→ **Information**:
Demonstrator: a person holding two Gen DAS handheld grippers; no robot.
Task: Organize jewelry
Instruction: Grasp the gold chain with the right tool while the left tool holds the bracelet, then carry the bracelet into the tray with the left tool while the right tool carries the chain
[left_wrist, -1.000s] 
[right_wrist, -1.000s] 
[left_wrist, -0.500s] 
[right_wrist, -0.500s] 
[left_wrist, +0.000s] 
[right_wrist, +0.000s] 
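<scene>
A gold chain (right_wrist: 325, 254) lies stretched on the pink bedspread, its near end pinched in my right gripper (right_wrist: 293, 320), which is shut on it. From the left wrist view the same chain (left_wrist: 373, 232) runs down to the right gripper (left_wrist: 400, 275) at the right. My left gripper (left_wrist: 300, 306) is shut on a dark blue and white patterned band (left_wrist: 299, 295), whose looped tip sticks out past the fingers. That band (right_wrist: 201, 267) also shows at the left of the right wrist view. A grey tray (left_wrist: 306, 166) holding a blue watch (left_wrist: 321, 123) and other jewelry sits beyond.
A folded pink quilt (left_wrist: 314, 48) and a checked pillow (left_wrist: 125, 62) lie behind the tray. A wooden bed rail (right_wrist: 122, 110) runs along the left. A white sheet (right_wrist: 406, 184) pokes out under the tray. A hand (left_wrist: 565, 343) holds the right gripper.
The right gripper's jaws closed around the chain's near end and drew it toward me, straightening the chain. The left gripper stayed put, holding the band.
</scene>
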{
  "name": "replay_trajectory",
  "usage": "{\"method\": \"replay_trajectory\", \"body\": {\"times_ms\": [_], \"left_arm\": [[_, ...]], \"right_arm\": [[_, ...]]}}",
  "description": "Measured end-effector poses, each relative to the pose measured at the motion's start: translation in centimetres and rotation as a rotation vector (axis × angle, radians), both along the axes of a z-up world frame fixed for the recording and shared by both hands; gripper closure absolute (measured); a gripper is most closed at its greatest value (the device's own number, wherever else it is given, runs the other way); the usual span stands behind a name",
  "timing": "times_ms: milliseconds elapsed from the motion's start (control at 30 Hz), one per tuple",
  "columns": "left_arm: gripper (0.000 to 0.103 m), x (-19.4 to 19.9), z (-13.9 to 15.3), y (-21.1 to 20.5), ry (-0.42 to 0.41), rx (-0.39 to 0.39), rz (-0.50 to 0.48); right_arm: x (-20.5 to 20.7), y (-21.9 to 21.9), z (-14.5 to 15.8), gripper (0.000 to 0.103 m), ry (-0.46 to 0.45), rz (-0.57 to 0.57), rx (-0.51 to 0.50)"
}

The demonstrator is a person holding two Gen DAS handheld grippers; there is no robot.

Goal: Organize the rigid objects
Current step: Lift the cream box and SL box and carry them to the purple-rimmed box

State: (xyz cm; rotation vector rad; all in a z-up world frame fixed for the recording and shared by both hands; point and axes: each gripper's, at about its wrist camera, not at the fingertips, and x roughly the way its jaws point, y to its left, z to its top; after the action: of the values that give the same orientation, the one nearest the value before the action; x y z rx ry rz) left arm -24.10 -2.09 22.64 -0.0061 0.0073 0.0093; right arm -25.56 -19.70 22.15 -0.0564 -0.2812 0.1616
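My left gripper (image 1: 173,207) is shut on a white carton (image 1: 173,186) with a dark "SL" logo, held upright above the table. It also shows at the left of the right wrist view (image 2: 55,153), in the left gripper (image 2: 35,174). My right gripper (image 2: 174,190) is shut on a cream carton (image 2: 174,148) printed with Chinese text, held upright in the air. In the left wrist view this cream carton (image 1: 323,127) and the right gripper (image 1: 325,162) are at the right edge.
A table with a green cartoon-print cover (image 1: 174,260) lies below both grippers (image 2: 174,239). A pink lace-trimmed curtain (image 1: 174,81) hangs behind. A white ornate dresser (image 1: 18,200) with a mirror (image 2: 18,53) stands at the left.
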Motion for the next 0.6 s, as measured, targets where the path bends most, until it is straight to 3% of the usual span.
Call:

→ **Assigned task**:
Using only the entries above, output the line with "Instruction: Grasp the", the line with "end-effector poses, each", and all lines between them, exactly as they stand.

→ **Task output**:
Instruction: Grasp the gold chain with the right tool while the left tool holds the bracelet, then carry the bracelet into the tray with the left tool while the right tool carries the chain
[left_wrist, -1.000s] 
[right_wrist, -1.000s] 
[left_wrist, -0.500s] 
[right_wrist, -0.500s] 
[left_wrist, +0.000s] 
[right_wrist, +0.000s] 
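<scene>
A gold chain (right_wrist: 325, 254) lies stretched on the pink bedspread, its near end pinched in my right gripper (right_wrist: 293, 320), which is shut on it. From the left wrist view the same chain (left_wrist: 373, 232) runs down to the right gripper (left_wrist: 400, 275) at the right. My left gripper (left_wrist: 300, 306) is shut on a dark blue and white patterned band (left_wrist: 299, 295), whose looped tip sticks out past the fingers. That band (right_wrist: 201, 267) also shows at the left of the right wrist view. A grey tray (left_wrist: 306, 166) holding a blue watch (left_wrist: 321, 123) and other jewelry sits beyond.
A folded pink quilt (left_wrist: 314, 48) and a checked pillow (left_wrist: 125, 62) lie behind the tray. A wooden bed rail (right_wrist: 122, 110) runs along the left. A white sheet (right_wrist: 406, 184) pokes out under the tray. A hand (left_wrist: 565, 343) holds the right gripper.
The right gripper's jaws closed around the chain's near end and drew it toward me, straightening the chain. The left gripper stayed put, holding the band.
</scene>
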{
  "name": "replay_trajectory",
  "usage": "{\"method\": \"replay_trajectory\", \"body\": {\"times_ms\": [_], \"left_arm\": [[_, ...]], \"right_arm\": [[_, ...]]}}",
  "description": "Measured end-effector poses, each relative to the pose measured at the motion's start: translation in centimetres and rotation as a rotation vector (axis × angle, radians), both along the axes of a z-up world frame fixed for the recording and shared by both hands; gripper closure absolute (measured); a gripper is most closed at its greatest value (the device's own number, wherever else it is given, runs the other way); the usual span stands behind a name",

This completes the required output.